Hence, in order to simplify and harmonize temporary admission formalities provided in various Conventions, the Convention on Temporary Admission, i.e. Istanbul Convention, was adopted at WCO on 26 June 1990 and then entered into force on 27 November 1993. Its objectives and principles are:

 To devise a single instrument for the simplification and harmonization of temporary admission formalities, replacing all the existing Conventions or Recommendations dealing solely or principally with temporary admission. The subjects covered by the former Conventions are now covered by the Annexes to the Istanbul Convention.
 Each Annex authorizes the temporary admission of goods imported for a specific purpose, e.g. Annex B.1. covers goods for display or use at fairs or exhibitions. This avoids the need for the drawing up of any future instruments on temporary admission by creating a framework in which new categories of goods needing temporary admission facilities can be incorporated.
 Goods imported duty-free cannot remain indefinitely in the country of temporary importation. The period fixed for re-exportation is laid down in each Annex.
 The goods must be reexported in the same state. They must not undergo any change during their stay in the country of temporary importation, except normal depreciation due to the use made of them.
 Economic prohibitions or restrictions at importation are not applied since they generally relate to goods cleared for home use, thus serving as a national protection measure.

Recent developments 
In recent years the International Chamber of Commerce has been studying the possibility to digitize the ATA Carnet. A pilot project to test the digital ATA Carnet is currently undergoing. The first ever transaction on a digital carnet was processed on 20 October 2019 at Zurich Airport, Switzerland.

Administration 
In every country in the ATA Chain, a guaranteeing association (NGA) – approved by its respective Customs and the ICC World Chambers Federation – administers the operation of the ATA Carnet System. The role of a national guaranteeing associations is to guarantee to its Customs administration the payment of duties and taxes due when ATA Carnets have been misused on its territory (non-or late re-exportation of goods, for instance). The national guaranteeing organisation can also, with the prior consent of its Customs administration, authorise local chambers to deliver ATA Carnets on its behalf. In major trading nations, dozens of local chambers have that authority. Within ICC World Chambers Federation, a World ATA Carnet Council (WATAC) gathers the national guaranteeing organisations from all countries where the ATA Carnet is in force today. In short:

 Holders can use ATA Carnets as Customs declarations and guarantee
 National Customs authorities through which the goods are admitted into are allowed to claim Customs duties and taxes against NGAs within one year after the expiration of ATA Carnets
 National Guaranteeing Associations act as a chain to guarantee Customs duties/taxes plus 10% penalty
 The World Customs Organization (WCO) monitors the international Conventions that govern the ATA system.
 The International Chamber of Commerce (ICC), through its special department, the World Chambers Federation (WCF), organizes the internal procedures and administrates the members of the guarantee chain.

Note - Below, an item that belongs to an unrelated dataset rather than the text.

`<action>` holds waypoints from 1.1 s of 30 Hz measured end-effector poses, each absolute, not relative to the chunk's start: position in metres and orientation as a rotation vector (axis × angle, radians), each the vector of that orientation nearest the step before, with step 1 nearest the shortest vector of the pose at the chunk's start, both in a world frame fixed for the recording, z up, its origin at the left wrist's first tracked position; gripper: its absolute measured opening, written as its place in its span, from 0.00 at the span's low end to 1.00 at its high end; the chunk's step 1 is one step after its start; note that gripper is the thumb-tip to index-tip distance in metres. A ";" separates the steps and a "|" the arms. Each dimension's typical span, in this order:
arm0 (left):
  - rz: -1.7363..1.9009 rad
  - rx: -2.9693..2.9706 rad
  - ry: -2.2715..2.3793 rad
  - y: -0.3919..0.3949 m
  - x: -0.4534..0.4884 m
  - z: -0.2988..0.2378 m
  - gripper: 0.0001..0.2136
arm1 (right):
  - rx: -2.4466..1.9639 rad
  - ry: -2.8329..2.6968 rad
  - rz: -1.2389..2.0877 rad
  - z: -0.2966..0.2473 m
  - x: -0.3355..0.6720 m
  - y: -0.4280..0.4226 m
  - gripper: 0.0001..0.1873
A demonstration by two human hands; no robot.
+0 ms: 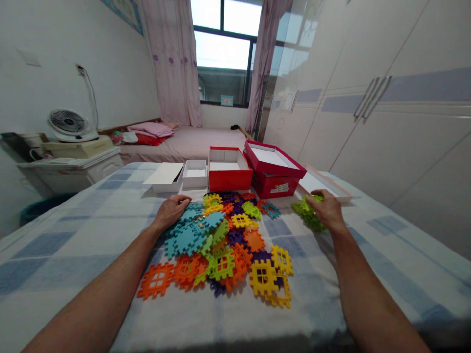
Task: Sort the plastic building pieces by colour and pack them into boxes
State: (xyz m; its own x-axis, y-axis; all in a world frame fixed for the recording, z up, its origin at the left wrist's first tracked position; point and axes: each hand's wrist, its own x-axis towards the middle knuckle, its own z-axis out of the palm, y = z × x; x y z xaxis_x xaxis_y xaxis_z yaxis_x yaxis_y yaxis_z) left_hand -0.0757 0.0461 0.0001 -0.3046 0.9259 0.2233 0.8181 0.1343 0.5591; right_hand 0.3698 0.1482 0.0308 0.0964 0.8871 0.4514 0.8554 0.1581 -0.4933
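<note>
A heap of flat plastic interlocking tiles (228, 245) in orange, yellow, green, teal and purple lies on the checked cloth. My left hand (172, 210) rests palm down at the heap's far left edge, fingers curled against the teal tiles (191, 230). My right hand (328, 210) lies over a separate small pile of green tiles (308, 212) to the right, fingers closed on them.
Beyond the heap stand a red open box (228, 169), a tilted red lid on another red box (274, 171), two white trays (180, 175) and a flat white tray (324, 186). A fan (69, 125) sits left; wardrobes stand right.
</note>
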 end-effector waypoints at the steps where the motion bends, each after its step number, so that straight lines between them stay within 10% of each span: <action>1: 0.914 1.732 2.219 0.046 -0.076 0.000 0.22 | -1.718 -1.714 0.038 0.028 0.374 0.150 0.20; 19: 0.977 1.758 2.187 0.047 -0.077 -0.004 0.21 | -1.067 -2.633 0.207 0.021 0.254 0.107 0.26; 33: 0.860 1.765 2.236 0.046 -0.076 -0.002 0.22 | -1.083 -2.273 0.400 0.003 0.250 0.111 0.19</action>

Member countries of the ATA Carnet guarantee scheme

Updated 31 May 2019

In the early 1960s, the ATA Carnet was in use in Ivory Coast, France, Yugoslavia, Switzerland and Czechoslovakia. In 1982 there were 36 countries.

Today, the ATA Carnet guarantee scheme is in force in 78 countries and territories.

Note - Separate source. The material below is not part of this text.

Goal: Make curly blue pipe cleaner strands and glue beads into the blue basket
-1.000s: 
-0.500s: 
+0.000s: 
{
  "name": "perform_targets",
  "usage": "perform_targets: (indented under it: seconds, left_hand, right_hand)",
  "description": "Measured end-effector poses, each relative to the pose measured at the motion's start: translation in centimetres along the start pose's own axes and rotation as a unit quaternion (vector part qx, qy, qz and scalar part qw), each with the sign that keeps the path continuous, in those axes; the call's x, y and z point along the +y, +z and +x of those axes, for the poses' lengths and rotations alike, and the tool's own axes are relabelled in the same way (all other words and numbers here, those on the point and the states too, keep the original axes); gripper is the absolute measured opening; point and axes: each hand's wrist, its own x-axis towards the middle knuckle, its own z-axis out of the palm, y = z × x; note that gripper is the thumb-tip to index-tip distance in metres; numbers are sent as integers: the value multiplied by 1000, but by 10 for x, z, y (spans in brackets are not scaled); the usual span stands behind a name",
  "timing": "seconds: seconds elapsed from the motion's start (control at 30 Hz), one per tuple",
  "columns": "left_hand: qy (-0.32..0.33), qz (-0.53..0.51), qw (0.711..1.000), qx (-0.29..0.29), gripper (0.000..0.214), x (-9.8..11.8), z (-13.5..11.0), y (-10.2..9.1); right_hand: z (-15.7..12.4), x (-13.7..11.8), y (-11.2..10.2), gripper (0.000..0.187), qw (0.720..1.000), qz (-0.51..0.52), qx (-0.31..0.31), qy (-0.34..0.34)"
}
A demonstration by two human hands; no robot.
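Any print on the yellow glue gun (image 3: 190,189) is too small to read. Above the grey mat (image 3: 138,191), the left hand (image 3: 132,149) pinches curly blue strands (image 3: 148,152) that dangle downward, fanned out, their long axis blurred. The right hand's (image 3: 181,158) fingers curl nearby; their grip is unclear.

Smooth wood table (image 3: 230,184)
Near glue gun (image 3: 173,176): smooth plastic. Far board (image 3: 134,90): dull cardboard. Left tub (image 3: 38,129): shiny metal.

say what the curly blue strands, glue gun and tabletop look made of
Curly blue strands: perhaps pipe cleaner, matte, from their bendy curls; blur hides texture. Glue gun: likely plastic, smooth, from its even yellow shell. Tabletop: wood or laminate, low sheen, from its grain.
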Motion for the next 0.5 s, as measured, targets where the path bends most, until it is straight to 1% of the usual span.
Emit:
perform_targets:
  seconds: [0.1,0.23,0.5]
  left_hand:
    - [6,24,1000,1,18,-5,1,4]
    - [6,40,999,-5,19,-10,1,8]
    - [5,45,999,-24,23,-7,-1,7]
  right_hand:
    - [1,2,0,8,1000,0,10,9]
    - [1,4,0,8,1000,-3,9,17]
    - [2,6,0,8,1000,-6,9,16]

Beside the 27 member states of the European Union and member states of the European Free Trade Association, the ATA Carnet is officially in force in Albania, Algeria, Andorra, Australia, Bahrain, Belarus, Bosnia and Herzegovina, Canada, Chile, China, Côte d'Ivoire, Hong Kong (China), Iceland, India, Indonesia, Iran, Israel, Japan, Kazakhstan, South Korea, Lebanon, Macau (China), Macedonia, Madagascar, Malaysia, Mauritius, Mexico, Moldova, Mongolia, Montenegro, Morocco, New Zealand, Pakistan, Russia, Qatar, Senegal, Serbia, Singapore, South Africa, Sri Lanka, Thailand, Tunisia, Turkey, Ukraine, United Arab Emirates, United Kingdom, the United States of America and Vietnam.

Brazil was a member country from 2016 up until 31 December 2021 when its NGA stepped down and no replacement was appointed.

List of National Guaranteeing Associations 
The following is a list of countries and their relative National Guaranteeing Associations. These countries officially issue ATA Carnets.

Field of application per country 
The table below is a list of countries which have signed the ATA Convention and/or the Istanbul Convention. The type of goods accepted depends on the eventual Conventions and Annexes they have signed. Some countries have signed either the ATA Convention or the Istanbul Convention but have yet to have a National Guaranteeing Association appointed and member of the ICC ATA Carnet Guarantee Chain to start officially issuing ATA Carnets. Also in some cases, despite not having signed a given Convention or Annex, the according type of goods will be accepted by some countries under their national law. China, for example, while not having signed Annex B6 regarding sporting equipment, will nonetheless accept temporary importation for these goods under its national laws.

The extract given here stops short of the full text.